Table Research on the application of artificial intelligence in cyber attacks

img

(2) Artificial intelligence assists network defense

Network security threats are emerging in an endless stream and are characterized by intelligence, concealment, and scale. Network security defense is facing great challenges. Artificial intelligence-driven network defense has powerful independent learning and data analysis capabilities, which greatly shortens the gap between threat discovery and response, realizes automatic and rapid identification, detection and disposal of security threats, and plays an important role in responding to various security threats. In particular, artificial intelligence has great advantages in discovering unknown threats and advanced threats such as APTs.

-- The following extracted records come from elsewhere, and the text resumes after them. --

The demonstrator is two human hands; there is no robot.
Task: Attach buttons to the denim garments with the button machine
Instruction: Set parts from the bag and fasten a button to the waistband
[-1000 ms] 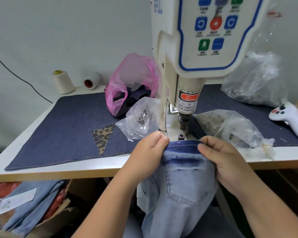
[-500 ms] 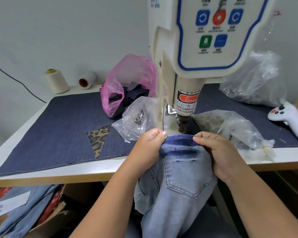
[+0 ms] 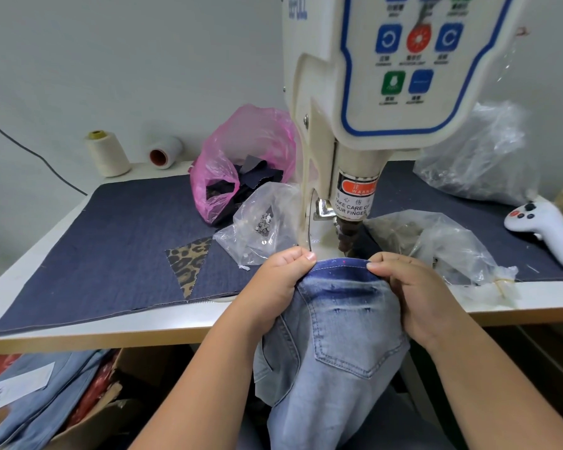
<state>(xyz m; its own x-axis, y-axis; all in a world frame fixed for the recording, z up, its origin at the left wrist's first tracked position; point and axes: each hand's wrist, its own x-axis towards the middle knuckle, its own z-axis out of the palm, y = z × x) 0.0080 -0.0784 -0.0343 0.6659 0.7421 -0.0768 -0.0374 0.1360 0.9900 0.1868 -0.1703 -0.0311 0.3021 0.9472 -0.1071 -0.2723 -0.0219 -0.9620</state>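
Denim jeans (image 3: 335, 345) held at the table (image 3: 176, 332) edge, dark waistband stretched beneath the button machine (image 3: 355, 196) punch. Left hand (image 3: 280, 280) and right hand (image 3: 416, 293) each pinching the waistband. No button visible there; pressing seemingly not yet done.
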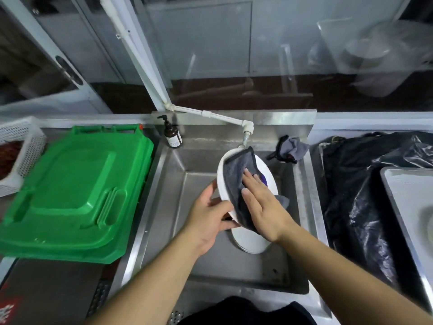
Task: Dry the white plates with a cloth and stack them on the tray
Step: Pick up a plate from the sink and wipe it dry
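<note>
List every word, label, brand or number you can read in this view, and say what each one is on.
No text here reads clearly.
Pale label on the brown pump bottle behind the steel sink: print too small and blurred to read.
Red-and-white marking on the dark surface at bottom left: cut off by the frame edge and blurred, unreadable.
Green plastic bin lid, white plate and grey cloth: no lettering visible.

Tray (403, 198) cropped by right edge, white basket (21, 146) cropped at left, second plate (249, 240) in sink mostly hidden behind right hand (262, 207), shelf contents beyond glass blurred.
</note>
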Demonstrator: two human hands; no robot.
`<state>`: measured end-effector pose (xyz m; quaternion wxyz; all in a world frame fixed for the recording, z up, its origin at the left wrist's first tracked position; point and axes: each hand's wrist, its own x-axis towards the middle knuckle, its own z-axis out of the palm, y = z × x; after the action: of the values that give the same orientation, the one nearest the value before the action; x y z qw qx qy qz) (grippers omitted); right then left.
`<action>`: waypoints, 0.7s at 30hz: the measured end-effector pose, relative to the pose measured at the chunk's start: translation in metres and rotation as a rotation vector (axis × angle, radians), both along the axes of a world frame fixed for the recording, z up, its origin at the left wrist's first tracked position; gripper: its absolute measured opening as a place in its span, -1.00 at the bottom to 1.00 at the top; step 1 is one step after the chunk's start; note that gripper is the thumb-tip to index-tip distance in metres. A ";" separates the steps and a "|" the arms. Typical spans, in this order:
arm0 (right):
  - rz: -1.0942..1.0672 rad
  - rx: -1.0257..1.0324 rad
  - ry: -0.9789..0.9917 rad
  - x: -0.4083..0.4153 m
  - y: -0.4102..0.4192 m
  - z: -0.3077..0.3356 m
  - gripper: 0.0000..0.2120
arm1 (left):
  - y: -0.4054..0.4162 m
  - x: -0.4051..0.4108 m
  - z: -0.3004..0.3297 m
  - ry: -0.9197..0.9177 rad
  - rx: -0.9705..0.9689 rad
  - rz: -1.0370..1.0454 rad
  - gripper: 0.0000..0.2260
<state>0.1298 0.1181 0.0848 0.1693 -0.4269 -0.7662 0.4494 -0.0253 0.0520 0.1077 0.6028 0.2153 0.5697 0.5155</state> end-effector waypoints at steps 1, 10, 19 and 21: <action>-0.059 -0.005 -0.004 -0.002 -0.001 0.002 -0.44 | 0.002 -0.002 0.002 0.009 0.009 -0.003 -0.45; -0.128 -0.078 0.249 -0.023 -0.030 0.018 -0.46 | 0.000 -0.015 0.010 0.015 0.011 -0.185 -0.36; -0.182 0.207 0.212 -0.051 0.011 0.036 -0.67 | -0.010 -0.039 0.028 0.012 0.061 -0.237 -0.38; -0.277 0.150 0.246 -0.054 0.021 0.037 -0.71 | -0.011 -0.040 0.032 0.026 0.089 -0.211 -0.39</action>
<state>0.0756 0.1389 0.1214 0.3533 -0.4561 -0.7050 0.4124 -0.0652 0.0411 0.1395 0.6360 0.3075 0.5282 0.4710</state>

Artificial intelligence continues to provide new ideas for people to deal with increasingly complex network security issues. Currently, artificial intelligence has been applied to malware/traffic detection, malicious domain name/URL detection, phishing email detection, network attack detection, software vulnerability mining, threat intelligence collection, etc. Specific application research includes:

  1. Malware detection. Malware samples are converted into 2D images, and the 2D images are fed into a trained deep neural network (DNN), where the 2D images are classified as "clean" or "infected". The detection method achieved 99.07% accuracy with a false positive rate of 2.58%.
  2. Unknown encrypted malicious traffic detection. After two months of training, the LSTM-based encrypted malicious traffic detection model can identify unknown encrypted malicious traffic from many different malware families without being able to extract features from the payload.
  3. Malicious (bot) network traffic detection. BoTShark, a malicious network traffic detector that utilizes deep learning and is independent of the underlying botnet architecture, uses two deep learning detection models: stacked autoencoder Autoencoder and convolutional neural network CNN to eliminate the detection system's dependence on the main characteristics of network traffic. sex. The detector achieved a classification accuracy of 91% and a recall of 13%.
  4. A method to detect malicious domain names based on artificial intelligence. In view of the uncontrollable characteristics of many false positives/misses in threat intelligence, threat intelligence is used as a training set, and support vector machine (SVM) is used to learn the data characteristics behind threat intelligence. Through the powerful generalization ability of artificial intelligence, it can reduce false positives and improve security. The system becomes controllable.
  5. Use machine learning to detect malicious URLs. The machine learning clustering algorithm combined with domain generation algorithm DGA detection can achieve a high malicious URL detection rate, not only detecting known malicious URLs, but also detecting new variants that have never been exposed.
  6. New phishing email detection. The deep neural network DNN is used to detect phishing emails, and experiments have proven that DNN can achieve 94.27% detection performance in phishing email detection, further proving the feasibility of deep learning technology in automated phishing identification.
  7. AI-based cybersecurity platform AI2. The platform combines unsupervised machine learning and supervised learning methods. It first uses unsupervised machine learning to autonomously scan log files. Analysts confirm the scan results and incorporate the confirmed results into the AI2 system for analysis of new logs. The platform detects approximately 85% of cyberattacks.
  8. A universal vulnerability detection method based on machine learning. This is the first general vulnerability detection method based on vulnerability inconsistency. Different from existing vulnerability detection methods, this method uses two-step clustering to detect code fragments with similar but inconsistent functions, without spending a lot of time on sample collection, cleaning and labeling. At the same time, this method uses manual analysis of clustering results to locate real vulnerabilities faster. The method discovered 22 unknown vulnerabilities in open source software.
  9. Threat intelligence knowledge graph construction technology based on deep learning. Use the model trained by the deep belief network DBN to automatically extract entities and entity relationships of threat intelligence. This method has a greater recognition accuracy than shallow neural networks and a much higher rate than manual extraction. It can provide a strong guarantee for the automated construction of threat intelligence knowledge graphs.
  10. DGA domain name detection method based on hybrid word vector deep learning model. For the first time, the character-level word vectors and bigram word vectors of DGA domain names were combined to improve the information utilization of domain name strings, and a deep learning model based on the hybrid word vector method was designed. The model consists of convolutional neural networks CNN and LSTM. . Experiments prove that this method has better feature extraction capabilities and classification effects, and alleviates the negative impact of data imbalance to a certain extent.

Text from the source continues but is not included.